**WORK INSTRUCTIONS**:
Using the records below, filter out every line that lacks "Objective" and copy the rest.

***

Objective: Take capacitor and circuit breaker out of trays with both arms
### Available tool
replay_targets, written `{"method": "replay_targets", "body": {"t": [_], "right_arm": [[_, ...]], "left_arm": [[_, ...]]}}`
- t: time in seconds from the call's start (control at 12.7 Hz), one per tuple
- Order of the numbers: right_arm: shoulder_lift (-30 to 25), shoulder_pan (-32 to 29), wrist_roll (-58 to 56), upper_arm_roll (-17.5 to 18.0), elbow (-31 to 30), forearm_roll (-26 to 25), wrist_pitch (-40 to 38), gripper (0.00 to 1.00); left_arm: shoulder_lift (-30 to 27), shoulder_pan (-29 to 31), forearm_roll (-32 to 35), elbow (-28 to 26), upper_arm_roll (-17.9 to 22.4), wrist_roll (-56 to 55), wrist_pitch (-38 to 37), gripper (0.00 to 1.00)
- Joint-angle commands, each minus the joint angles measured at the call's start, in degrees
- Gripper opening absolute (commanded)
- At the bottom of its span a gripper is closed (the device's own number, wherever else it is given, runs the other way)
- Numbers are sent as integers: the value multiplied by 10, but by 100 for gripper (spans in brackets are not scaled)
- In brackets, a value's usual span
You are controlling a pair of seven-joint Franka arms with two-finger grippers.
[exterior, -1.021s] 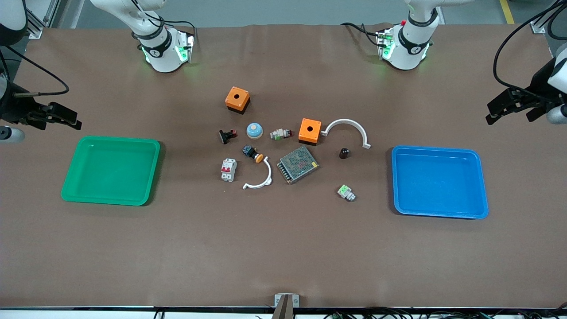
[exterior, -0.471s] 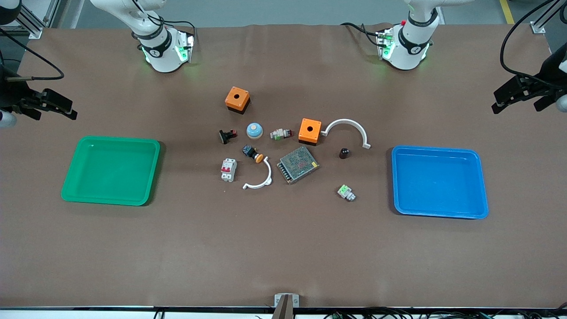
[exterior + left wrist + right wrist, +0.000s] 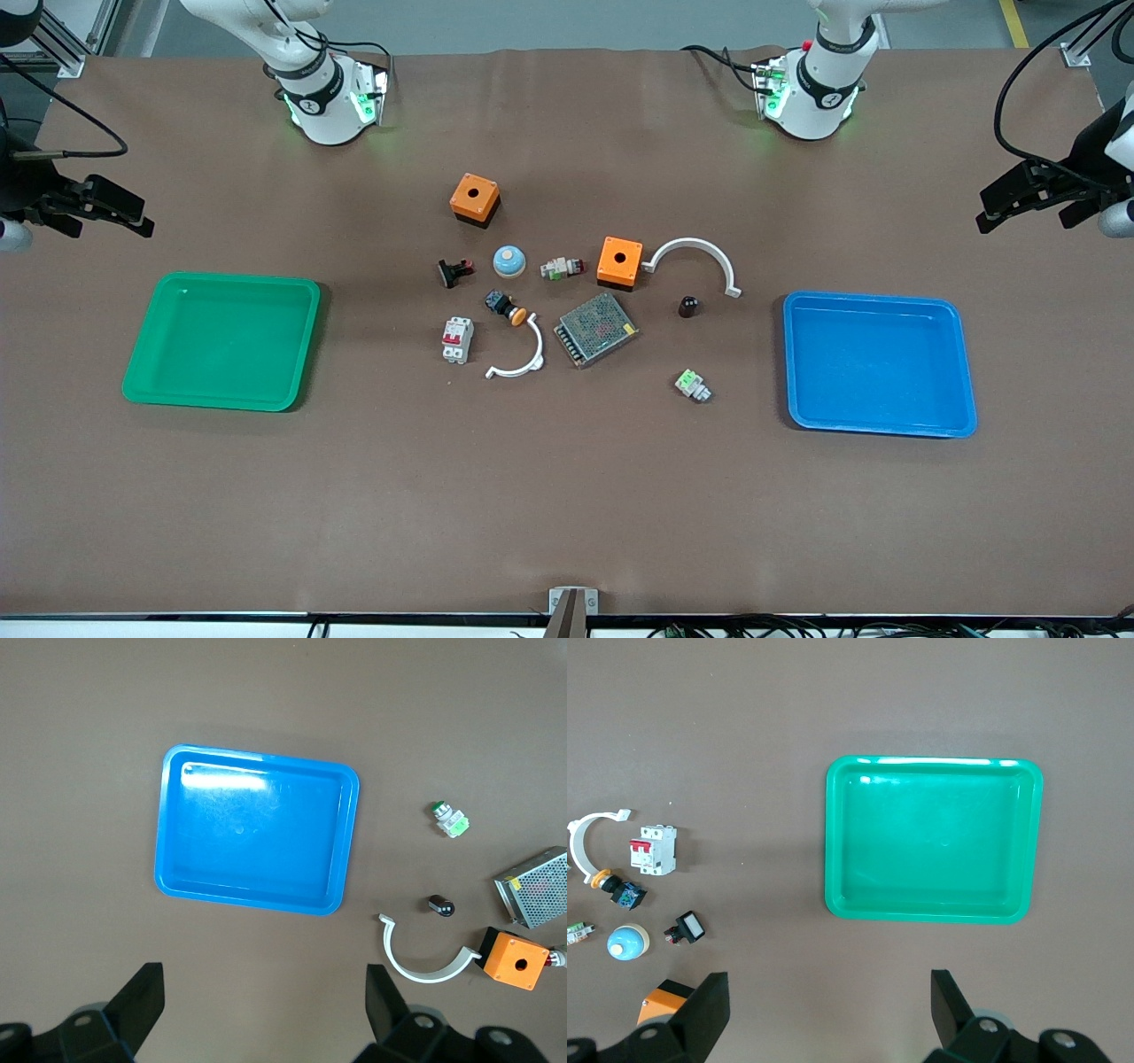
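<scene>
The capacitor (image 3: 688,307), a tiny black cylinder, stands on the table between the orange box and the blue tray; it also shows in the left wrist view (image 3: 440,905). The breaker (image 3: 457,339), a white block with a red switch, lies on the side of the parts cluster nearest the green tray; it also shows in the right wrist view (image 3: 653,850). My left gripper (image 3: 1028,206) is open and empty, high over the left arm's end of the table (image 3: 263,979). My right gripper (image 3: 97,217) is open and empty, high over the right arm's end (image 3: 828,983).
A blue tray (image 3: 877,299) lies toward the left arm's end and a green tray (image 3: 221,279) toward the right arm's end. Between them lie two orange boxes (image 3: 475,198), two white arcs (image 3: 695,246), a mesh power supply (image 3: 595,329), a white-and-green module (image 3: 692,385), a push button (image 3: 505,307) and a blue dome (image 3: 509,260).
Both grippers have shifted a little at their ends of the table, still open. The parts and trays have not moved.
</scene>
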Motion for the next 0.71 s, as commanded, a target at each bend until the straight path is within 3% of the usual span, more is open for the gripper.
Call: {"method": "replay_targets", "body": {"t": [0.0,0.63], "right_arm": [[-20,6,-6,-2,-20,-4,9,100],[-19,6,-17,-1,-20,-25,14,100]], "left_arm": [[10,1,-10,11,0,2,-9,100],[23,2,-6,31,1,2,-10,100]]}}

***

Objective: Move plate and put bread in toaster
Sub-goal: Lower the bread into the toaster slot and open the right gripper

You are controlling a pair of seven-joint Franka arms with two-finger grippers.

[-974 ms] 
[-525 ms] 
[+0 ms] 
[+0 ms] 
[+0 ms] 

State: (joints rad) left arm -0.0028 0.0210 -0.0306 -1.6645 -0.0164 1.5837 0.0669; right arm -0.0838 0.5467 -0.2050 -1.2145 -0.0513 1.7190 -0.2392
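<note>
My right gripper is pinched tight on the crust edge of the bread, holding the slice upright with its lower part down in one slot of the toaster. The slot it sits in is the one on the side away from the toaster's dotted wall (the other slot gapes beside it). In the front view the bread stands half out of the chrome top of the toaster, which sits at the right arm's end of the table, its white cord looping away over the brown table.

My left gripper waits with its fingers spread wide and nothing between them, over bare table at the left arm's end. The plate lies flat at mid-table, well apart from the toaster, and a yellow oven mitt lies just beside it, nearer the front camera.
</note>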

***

**EXERCISE RESULT**:
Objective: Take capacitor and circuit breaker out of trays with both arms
Objective: Move plate and put bread in toaster

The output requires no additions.